Endlich – Deutschfeindlichkeit als Kategorie offiziell in die Kriminalstatistik aufgenommen.

Wenn das Motiv für eine Straftat Ausländerfeindlichkeit ist, heulen die Medien auf und fordern möglichst harte Urteile.

Dass viele ausländische Täter aus Hass auf Deutsche handeln, spielte bislang keine Rolle. Das hat sich jetzt geändert.

Das Bundeskriminalamt weist nun in der Polizeilichen Kriminalstatistik erstmals deutschfeindliche Delikte als eigene Kategorie aus.

Es wurde auch höchste Zeit.

Wo Deutsche eine Minderheit darstellen – in Stadtvierteln und noch mehr in Schulen mit hohem Ausländeranteil – werden sie häufig in übelster Weise diskriminiert, gemobbt und auch körperlich angegriffen.

Besonders von militanten Muslimen. In deren Augen sind Christen, aber auch Juden, Freiwild.

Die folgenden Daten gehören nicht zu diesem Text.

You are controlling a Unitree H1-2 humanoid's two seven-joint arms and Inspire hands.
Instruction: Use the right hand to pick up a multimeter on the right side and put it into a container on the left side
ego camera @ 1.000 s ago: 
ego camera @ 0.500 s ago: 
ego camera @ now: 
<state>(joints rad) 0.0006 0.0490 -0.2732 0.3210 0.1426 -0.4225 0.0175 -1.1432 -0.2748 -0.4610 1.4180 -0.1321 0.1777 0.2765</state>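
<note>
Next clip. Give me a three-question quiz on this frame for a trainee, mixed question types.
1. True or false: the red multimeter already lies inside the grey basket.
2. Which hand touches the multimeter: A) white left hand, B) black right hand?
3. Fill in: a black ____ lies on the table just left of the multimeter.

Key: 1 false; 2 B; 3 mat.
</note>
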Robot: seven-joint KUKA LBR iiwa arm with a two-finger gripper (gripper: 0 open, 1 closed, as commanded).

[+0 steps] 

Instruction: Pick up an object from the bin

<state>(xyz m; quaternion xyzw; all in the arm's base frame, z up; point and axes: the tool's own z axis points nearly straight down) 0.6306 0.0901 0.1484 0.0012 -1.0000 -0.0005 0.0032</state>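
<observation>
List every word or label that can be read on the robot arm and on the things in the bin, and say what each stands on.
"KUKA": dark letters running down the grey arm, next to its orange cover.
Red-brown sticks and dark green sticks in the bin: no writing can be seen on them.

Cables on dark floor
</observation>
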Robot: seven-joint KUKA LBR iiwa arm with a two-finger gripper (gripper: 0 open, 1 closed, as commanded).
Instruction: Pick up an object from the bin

Kritikwürdig an der an sich lobenswerten neuen BKA-Praxis ist allerdings die geringe Zahl der erfassten Delikte.

Für das Jahr 2019 wurden ganze 139 deutschfeindliche Straftaten registriert. Das dürfte nur die Spitze des Eisbergs sein.

Daher sollte jeder Deutsche, der von ausländischen Deutschenhassern beleidigt, angespuckt oder misshandelt wird, in seiner Strafanzeige das Motiv „Deutschfeindlichkeit“ auch erwähnen.